## Task directions
Using the listing below, report each line holding the string "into".

## Input data
▬▬▬

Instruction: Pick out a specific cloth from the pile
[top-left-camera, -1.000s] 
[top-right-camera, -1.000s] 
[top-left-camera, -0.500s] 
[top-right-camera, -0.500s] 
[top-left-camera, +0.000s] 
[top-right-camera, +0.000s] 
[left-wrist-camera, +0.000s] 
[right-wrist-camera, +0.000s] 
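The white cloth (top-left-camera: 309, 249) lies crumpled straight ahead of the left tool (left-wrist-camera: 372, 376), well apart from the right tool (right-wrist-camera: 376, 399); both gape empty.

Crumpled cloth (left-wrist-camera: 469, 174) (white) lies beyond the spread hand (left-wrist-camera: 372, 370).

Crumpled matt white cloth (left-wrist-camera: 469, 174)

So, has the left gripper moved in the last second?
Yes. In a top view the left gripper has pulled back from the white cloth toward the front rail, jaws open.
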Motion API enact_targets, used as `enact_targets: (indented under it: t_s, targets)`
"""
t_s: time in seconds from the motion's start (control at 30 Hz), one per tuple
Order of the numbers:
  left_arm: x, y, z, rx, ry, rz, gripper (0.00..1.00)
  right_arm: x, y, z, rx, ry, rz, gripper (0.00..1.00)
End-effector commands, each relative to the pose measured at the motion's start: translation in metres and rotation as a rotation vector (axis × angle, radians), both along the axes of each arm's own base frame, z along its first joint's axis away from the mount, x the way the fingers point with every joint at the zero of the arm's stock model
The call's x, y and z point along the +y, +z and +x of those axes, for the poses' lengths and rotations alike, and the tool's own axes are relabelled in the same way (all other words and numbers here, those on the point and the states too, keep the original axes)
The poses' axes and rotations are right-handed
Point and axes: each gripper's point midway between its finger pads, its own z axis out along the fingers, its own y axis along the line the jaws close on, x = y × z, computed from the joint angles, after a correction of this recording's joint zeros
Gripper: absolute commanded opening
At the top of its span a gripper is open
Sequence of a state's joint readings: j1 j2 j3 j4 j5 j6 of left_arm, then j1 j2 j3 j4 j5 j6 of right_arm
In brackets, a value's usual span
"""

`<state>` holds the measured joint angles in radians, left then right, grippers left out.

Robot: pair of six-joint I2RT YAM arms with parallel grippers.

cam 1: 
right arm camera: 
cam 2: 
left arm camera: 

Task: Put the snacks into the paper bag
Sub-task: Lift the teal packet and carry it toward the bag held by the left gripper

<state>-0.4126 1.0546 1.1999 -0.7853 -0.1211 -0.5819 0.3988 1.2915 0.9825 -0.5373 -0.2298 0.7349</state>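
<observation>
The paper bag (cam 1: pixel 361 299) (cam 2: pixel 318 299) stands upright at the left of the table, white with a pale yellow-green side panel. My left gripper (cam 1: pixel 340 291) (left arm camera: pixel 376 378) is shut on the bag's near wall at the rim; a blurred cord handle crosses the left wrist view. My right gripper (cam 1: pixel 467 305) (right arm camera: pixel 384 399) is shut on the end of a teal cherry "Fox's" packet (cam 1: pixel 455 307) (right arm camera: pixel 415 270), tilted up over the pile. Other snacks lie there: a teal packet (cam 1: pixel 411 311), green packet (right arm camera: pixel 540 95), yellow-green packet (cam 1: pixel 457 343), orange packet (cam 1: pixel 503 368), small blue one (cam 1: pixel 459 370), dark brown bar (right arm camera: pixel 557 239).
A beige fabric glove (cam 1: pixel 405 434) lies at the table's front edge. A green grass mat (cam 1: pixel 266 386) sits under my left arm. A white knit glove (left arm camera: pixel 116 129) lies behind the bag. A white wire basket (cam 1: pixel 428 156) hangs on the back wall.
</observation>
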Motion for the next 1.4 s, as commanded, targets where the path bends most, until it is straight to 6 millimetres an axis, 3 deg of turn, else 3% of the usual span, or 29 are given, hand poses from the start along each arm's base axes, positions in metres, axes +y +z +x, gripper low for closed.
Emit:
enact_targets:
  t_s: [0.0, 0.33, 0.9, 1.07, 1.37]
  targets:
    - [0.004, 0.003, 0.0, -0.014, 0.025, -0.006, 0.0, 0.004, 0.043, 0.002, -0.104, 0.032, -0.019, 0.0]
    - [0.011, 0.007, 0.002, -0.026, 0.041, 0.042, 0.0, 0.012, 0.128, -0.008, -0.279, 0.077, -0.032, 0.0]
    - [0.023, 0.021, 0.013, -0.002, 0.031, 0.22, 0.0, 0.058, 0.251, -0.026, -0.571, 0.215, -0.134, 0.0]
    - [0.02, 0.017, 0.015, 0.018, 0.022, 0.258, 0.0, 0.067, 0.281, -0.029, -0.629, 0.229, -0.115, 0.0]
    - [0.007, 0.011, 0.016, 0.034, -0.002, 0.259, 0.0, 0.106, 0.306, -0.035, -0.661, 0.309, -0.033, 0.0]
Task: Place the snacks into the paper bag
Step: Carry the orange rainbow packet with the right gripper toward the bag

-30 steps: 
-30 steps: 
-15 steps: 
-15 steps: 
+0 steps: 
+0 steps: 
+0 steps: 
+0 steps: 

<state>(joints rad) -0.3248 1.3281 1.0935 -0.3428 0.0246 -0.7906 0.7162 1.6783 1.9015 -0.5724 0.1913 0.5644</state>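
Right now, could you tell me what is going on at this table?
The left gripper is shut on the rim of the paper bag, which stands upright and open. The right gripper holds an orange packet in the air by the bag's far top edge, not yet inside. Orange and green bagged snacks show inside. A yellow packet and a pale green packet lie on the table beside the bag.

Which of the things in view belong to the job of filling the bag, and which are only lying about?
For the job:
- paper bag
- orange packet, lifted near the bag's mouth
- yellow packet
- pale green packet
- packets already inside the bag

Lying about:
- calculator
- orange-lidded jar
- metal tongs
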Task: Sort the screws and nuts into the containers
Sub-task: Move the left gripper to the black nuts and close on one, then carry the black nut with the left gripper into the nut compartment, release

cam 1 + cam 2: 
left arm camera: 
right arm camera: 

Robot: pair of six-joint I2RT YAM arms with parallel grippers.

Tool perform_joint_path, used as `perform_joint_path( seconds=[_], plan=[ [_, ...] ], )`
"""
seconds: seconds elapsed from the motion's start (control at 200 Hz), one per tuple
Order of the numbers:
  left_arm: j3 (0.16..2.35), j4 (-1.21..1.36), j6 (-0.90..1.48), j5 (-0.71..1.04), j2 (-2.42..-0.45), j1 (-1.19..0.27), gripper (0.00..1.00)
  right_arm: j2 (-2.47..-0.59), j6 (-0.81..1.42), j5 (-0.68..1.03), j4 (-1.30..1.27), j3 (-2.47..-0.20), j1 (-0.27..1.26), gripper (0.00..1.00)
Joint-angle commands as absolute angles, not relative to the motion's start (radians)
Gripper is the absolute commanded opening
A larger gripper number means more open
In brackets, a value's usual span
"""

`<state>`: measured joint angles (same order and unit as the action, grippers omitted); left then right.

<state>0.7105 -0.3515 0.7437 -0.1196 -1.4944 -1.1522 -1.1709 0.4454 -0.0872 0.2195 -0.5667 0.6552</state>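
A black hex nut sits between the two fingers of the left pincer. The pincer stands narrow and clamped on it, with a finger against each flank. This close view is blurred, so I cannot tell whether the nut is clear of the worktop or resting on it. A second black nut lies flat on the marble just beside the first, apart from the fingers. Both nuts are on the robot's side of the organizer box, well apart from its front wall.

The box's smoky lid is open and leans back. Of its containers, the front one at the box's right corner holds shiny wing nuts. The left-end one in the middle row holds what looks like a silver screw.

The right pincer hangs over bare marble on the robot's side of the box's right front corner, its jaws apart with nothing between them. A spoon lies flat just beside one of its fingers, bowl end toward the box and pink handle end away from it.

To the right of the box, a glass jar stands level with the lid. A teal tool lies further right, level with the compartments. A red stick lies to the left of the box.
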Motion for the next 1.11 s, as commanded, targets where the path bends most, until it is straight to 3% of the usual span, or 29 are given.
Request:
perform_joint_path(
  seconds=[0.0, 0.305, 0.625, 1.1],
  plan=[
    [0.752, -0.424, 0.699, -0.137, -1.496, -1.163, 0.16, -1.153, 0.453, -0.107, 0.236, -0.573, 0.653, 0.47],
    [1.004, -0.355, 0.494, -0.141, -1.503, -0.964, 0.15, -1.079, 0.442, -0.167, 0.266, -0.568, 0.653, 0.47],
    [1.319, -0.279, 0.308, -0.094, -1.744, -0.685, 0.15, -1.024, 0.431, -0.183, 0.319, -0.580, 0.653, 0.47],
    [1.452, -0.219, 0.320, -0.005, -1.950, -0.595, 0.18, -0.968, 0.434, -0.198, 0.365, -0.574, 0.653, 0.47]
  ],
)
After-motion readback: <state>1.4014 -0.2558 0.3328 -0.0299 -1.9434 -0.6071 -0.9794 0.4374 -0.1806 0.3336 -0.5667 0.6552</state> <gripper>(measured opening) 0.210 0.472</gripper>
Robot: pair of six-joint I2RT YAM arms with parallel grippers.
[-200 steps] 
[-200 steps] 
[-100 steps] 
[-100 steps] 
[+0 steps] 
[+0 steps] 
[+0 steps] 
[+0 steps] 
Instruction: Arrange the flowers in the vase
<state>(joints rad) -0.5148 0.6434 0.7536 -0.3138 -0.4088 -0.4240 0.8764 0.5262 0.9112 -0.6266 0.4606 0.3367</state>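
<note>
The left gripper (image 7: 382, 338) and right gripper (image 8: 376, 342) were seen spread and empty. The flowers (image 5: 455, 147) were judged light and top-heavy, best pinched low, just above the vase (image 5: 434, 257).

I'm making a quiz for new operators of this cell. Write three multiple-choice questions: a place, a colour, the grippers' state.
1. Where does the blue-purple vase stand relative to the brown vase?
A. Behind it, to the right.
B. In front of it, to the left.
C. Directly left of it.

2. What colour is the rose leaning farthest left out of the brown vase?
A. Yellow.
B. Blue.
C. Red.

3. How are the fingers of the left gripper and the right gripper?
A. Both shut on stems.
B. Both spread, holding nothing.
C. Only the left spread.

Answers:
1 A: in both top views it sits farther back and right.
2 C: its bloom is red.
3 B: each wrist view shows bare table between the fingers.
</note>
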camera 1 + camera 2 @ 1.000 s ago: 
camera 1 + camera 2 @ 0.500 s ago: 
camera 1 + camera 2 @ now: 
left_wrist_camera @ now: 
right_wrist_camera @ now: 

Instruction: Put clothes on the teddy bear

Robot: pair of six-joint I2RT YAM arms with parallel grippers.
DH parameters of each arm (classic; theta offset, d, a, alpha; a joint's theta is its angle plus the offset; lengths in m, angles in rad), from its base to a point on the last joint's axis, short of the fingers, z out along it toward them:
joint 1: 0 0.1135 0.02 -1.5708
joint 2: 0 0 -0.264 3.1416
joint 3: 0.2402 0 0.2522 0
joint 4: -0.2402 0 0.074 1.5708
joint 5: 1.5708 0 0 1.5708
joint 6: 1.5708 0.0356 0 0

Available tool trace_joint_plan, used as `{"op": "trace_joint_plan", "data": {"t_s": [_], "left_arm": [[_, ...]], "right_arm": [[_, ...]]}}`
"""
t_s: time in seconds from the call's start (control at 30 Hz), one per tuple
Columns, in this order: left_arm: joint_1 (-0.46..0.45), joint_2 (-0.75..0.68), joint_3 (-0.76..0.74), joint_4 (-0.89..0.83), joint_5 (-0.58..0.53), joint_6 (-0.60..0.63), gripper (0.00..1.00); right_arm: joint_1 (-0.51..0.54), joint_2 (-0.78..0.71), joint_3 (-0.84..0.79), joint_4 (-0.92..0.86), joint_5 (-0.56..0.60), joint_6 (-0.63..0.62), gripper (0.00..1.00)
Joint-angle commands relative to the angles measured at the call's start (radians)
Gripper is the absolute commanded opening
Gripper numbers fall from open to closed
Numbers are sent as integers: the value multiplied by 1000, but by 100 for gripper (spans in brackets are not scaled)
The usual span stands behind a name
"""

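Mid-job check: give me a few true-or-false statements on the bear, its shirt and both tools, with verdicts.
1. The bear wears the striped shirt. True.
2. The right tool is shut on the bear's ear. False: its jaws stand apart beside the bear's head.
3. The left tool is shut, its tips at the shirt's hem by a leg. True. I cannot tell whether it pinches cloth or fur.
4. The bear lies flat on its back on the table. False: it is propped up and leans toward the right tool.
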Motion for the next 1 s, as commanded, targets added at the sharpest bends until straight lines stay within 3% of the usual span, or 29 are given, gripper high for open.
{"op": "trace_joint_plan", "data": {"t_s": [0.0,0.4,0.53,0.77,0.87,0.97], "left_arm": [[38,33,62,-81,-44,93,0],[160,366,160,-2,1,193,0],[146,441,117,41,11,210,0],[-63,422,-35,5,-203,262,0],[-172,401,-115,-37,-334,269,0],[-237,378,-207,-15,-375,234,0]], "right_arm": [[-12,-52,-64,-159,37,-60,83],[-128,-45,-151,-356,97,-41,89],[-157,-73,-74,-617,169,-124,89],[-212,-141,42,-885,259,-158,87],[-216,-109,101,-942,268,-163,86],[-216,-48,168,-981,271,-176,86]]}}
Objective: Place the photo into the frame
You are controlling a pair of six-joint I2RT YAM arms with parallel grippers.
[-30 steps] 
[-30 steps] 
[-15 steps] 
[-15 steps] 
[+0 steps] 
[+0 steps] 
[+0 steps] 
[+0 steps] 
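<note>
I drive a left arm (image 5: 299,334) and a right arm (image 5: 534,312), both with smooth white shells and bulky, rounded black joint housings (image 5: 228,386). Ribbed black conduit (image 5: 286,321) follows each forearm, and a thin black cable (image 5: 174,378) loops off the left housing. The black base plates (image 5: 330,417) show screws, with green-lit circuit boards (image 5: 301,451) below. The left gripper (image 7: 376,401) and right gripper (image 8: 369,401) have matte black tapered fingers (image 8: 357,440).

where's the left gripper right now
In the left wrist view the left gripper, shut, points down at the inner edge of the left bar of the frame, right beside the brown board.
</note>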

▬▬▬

## Solution to the exercise
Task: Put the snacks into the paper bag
Task: Place the snacks into the paper bag
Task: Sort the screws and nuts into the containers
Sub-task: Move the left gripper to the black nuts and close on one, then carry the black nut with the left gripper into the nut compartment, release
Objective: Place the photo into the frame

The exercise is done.